Could you write out exactly the lines from the one that contains "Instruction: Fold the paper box" through the last line of the listing below, both included and nothing more?

----------------

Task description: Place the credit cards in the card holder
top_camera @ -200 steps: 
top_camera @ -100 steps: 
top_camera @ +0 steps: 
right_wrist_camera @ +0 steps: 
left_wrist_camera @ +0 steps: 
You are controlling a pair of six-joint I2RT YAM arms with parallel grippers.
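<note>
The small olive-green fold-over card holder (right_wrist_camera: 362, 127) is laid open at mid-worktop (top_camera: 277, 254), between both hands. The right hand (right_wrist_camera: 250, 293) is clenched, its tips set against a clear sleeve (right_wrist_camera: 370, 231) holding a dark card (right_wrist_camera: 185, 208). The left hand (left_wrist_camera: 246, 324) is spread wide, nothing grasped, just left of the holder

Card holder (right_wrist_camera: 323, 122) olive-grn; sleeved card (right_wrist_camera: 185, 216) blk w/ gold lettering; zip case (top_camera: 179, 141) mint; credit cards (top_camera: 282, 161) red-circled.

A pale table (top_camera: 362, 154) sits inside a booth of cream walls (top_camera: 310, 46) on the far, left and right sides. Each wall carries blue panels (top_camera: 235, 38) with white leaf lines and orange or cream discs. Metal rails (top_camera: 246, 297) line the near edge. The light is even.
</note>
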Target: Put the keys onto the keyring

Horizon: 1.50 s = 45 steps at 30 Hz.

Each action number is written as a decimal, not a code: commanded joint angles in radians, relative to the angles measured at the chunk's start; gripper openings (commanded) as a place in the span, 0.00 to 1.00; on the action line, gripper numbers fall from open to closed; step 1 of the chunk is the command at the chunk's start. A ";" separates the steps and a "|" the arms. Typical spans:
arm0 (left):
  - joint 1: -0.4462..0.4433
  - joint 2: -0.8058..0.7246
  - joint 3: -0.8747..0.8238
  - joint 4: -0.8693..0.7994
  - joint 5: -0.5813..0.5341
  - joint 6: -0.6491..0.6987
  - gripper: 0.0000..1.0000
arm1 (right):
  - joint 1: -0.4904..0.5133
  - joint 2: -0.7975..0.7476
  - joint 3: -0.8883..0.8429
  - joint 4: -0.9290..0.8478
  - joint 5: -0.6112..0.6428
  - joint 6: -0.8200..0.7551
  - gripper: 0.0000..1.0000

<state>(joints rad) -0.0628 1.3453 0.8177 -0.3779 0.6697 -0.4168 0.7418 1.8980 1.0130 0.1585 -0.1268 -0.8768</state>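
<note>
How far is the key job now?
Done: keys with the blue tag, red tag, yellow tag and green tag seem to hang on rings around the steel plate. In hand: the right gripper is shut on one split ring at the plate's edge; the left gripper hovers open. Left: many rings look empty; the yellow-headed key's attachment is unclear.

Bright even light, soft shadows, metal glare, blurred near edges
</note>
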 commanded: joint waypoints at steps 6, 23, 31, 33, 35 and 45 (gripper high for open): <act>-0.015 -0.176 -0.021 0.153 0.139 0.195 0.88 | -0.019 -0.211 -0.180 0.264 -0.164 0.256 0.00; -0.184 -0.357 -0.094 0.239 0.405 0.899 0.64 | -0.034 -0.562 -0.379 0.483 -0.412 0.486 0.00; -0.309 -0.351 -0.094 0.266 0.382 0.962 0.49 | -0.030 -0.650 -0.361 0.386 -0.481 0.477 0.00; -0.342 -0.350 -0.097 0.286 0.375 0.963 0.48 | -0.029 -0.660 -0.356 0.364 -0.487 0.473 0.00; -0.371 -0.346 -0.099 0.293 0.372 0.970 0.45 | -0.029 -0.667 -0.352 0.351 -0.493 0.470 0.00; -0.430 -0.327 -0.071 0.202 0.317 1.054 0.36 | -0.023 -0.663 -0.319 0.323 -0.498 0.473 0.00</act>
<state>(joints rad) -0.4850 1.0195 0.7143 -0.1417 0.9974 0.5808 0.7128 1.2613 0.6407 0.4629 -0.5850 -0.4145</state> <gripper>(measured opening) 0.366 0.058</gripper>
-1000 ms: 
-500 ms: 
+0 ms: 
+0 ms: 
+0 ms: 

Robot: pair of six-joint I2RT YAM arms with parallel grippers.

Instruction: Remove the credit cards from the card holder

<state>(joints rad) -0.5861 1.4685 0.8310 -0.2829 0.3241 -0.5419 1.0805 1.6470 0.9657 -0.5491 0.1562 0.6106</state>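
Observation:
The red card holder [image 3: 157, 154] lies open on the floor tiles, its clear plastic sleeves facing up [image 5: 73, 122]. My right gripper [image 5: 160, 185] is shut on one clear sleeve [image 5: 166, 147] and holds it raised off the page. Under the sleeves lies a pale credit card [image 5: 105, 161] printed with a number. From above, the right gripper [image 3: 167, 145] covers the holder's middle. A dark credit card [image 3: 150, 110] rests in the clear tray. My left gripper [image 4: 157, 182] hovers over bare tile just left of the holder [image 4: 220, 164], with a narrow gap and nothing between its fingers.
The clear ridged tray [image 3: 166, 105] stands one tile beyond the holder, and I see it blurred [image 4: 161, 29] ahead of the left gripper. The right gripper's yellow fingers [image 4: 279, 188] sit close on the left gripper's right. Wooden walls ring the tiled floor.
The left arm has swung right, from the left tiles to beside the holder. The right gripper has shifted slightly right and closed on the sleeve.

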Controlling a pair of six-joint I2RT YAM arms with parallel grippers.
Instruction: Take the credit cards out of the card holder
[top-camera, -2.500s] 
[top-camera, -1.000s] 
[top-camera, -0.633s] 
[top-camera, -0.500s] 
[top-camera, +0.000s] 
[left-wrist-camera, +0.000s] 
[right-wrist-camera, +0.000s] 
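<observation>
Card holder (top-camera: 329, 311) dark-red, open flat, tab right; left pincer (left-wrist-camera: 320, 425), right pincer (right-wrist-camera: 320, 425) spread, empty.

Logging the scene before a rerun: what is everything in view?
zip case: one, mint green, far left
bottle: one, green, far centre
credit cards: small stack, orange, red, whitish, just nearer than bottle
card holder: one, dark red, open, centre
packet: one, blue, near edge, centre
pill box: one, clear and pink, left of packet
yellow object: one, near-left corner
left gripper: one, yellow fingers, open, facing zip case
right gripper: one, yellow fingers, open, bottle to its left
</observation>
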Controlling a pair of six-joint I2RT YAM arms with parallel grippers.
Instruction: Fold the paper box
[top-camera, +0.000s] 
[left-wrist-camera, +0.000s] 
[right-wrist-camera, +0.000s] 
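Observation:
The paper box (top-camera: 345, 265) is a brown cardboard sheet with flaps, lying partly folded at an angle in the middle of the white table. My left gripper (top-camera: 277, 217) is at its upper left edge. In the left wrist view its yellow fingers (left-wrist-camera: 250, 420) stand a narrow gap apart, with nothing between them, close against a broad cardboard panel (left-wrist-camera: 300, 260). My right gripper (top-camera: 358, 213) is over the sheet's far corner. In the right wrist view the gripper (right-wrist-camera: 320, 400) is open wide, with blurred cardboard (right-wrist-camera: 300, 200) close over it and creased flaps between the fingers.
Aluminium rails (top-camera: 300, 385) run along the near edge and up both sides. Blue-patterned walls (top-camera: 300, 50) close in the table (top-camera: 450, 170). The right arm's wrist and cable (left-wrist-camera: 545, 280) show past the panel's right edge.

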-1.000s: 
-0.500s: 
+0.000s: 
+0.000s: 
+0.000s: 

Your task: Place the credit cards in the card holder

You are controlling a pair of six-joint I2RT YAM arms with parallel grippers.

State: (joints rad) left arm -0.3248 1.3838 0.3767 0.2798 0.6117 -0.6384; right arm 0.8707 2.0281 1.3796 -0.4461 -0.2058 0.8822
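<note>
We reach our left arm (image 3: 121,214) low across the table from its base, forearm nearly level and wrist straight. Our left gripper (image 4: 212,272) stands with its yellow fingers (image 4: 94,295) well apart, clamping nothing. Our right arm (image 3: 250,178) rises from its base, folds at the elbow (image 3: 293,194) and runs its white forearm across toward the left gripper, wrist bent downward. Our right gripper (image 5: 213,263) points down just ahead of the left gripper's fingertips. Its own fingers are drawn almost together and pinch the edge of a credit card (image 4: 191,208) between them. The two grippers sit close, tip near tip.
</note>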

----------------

**ANSWER SPACE**
Instruction: Fold the paper box
[top-camera, +0.000s] 
[left-wrist-camera, +0.000s] 
[right-wrist-camera, +0.000s] 
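Observation:
The paper box (top-camera: 345, 265) is a brown cardboard sheet with flaps, lying partly folded at an angle in the middle of the white table. My left gripper (top-camera: 277, 217) is at its upper left edge. In the left wrist view its yellow fingers (left-wrist-camera: 250, 420) stand a narrow gap apart, with nothing between them, close against a broad cardboard panel (left-wrist-camera: 300, 260). My right gripper (top-camera: 358, 213) is over the sheet's far corner. In the right wrist view the gripper (right-wrist-camera: 320, 400) is open wide, with blurred cardboard (right-wrist-camera: 300, 200) close over it and creased flaps between the fingers.
Aluminium rails (top-camera: 300, 385) run along the near edge and up both sides. Blue-patterned walls (top-camera: 300, 50) close in the table (top-camera: 450, 170). The right arm's wrist and cable (left-wrist-camera: 545, 280) show past the panel's right edge.
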
-1.000s: 
-0.500s: 
+0.000s: 
+0.000s: 
+0.000s: 

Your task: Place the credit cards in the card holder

You are controlling a pair of six-joint I2RT YAM arms with parallel grippers.

State: (joints rad) left arm -0.3248 1.3838 0.3767 0.2798 0.6117 -0.6384; right arm 0.8707 2.0281 1.3796 -0.4461 -0.2058 0.8822
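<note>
We reach our left arm (image 3: 121,214) low across the table from its base, forearm nearly level and wrist straight. Our left gripper (image 4: 212,272) stands with its yellow fingers (image 4: 94,295) well apart, clamping nothing. Our right arm (image 3: 250,178) rises from its base, folds at the elbow (image 3: 293,194) and runs its white forearm across toward the left gripper, wrist bent downward. Our right gripper (image 5: 213,263) points down just ahead of the left gripper's fingertips. Its own fingers are drawn almost together and pinch the edge of a credit card (image 4: 191,208) between them. The two grippers sit close, tip near tip.
</note>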

Nothing else is needed to finish the exercise.